* [EXERCISE GOAL]: Repeat the material exactly, every line of it.

----------------------------------------

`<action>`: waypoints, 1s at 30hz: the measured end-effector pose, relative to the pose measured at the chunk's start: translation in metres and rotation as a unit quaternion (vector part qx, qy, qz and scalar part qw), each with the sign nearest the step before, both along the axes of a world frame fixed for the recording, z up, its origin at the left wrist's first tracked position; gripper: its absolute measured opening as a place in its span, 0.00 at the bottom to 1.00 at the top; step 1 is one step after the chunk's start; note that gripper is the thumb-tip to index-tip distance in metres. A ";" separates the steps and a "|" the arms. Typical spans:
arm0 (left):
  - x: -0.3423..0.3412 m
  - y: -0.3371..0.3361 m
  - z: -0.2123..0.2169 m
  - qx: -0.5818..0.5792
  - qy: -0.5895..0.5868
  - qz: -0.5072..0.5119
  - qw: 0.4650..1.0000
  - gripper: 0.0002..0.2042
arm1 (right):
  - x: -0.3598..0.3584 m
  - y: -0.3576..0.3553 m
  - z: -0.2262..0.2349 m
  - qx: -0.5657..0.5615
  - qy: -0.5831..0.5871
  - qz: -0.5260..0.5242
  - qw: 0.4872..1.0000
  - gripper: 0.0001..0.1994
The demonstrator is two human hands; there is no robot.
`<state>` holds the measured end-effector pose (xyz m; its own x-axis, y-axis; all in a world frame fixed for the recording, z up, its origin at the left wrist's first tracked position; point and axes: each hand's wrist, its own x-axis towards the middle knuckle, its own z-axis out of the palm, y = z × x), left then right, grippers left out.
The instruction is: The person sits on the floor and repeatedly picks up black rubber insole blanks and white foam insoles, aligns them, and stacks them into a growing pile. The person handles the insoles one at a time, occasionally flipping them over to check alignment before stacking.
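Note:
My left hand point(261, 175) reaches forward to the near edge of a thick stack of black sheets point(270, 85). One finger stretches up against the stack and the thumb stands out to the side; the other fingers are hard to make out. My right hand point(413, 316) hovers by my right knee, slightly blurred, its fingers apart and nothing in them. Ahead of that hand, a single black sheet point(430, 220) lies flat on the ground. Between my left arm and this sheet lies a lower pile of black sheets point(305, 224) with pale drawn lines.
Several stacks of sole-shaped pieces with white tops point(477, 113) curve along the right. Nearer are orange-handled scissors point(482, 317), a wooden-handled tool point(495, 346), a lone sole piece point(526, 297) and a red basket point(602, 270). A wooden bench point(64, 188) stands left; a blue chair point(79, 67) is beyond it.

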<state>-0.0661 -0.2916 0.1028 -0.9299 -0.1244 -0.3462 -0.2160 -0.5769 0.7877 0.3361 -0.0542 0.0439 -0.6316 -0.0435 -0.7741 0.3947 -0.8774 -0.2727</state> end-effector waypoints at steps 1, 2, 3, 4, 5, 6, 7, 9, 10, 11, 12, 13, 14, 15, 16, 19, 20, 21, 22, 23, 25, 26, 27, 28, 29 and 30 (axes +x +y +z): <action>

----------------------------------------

* [RESPONSE TO THE TASK]:
`<action>`: waypoints, 1s at 30hz: the measured end-effector pose, relative to the pose measured at the chunk's start: translation in metres and rotation as a unit quaternion (vector part qx, qy, qz and scalar part qw), each with the sign nearest the step before, both along the axes of a world frame fixed for the recording, z up, its origin at the left wrist's first tracked position; gripper: its absolute measured opening as a place in its span, 0.00 at the bottom to 1.00 at the top; step 1 is one step after the chunk's start; note that gripper is the thumb-tip to index-tip distance in metres. A ";" separates the steps and a "|" the arms. Typical spans:
arm0 (left):
  - x: -0.3423..0.3412 m
  - y: -0.3371..0.3361 m
  - z: -0.2123..0.2169 m
  - qx: -0.5818..0.5792
  - qy: -0.5895..0.5868
  - qz: -0.5072..0.5119
  - qw: 0.4650..1.0000
  - gripper: 0.0002..0.2042
arm1 (right):
  - x: -0.3598..0.3584 m
  - y: -0.3576..0.3553 m
  - z: -0.2262..0.2349 m
  - qx: -0.5657..0.5615
  - qy: -0.5831..0.5871
  - qz: -0.5260..0.5242
  - qw: 0.4872..1.0000
  - gripper: 0.0001..0.1994
The demonstrator is two human hands; there is no robot.
`<state>` holds the measured end-effector pose (xyz m; its own x-axis, y-axis; all in a world frame fixed for the recording, z up, its origin at the left wrist's first tracked position; point and axes: each hand's wrist, its own x-axis towards the middle knuckle, its own z-axis out of the palm, y = z × x), left then right, grippers left out.
The instruction is: The person sits on the floor and repeatedly picks up black rubber insole blanks and white foam insoles, aligns them, and stacks them into a growing pile. The person handles the insoles one at a time, occasionally flipping them over to check alignment before stacking.
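Note:
My left hand point(261, 175) reaches forward to the near edge of a thick stack of black sheets point(270, 85). One finger stretches up against the stack and the thumb stands out to the side; the other fingers are hard to make out. My right hand point(413, 316) hovers by my right knee, slightly blurred, its fingers apart and nothing in them. Ahead of that hand, a single black sheet point(430, 220) lies flat on the ground. Between my left arm and this sheet lies a lower pile of black sheets point(305, 224) with pale drawn lines.
Several stacks of sole-shaped pieces with white tops point(477, 113) curve along the right. Nearer are orange-handled scissors point(482, 317), a wooden-handled tool point(495, 346), a lone sole piece point(526, 297) and a red basket point(602, 270). A wooden bench point(64, 188) stands left; a blue chair point(79, 67) is beyond it.
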
<state>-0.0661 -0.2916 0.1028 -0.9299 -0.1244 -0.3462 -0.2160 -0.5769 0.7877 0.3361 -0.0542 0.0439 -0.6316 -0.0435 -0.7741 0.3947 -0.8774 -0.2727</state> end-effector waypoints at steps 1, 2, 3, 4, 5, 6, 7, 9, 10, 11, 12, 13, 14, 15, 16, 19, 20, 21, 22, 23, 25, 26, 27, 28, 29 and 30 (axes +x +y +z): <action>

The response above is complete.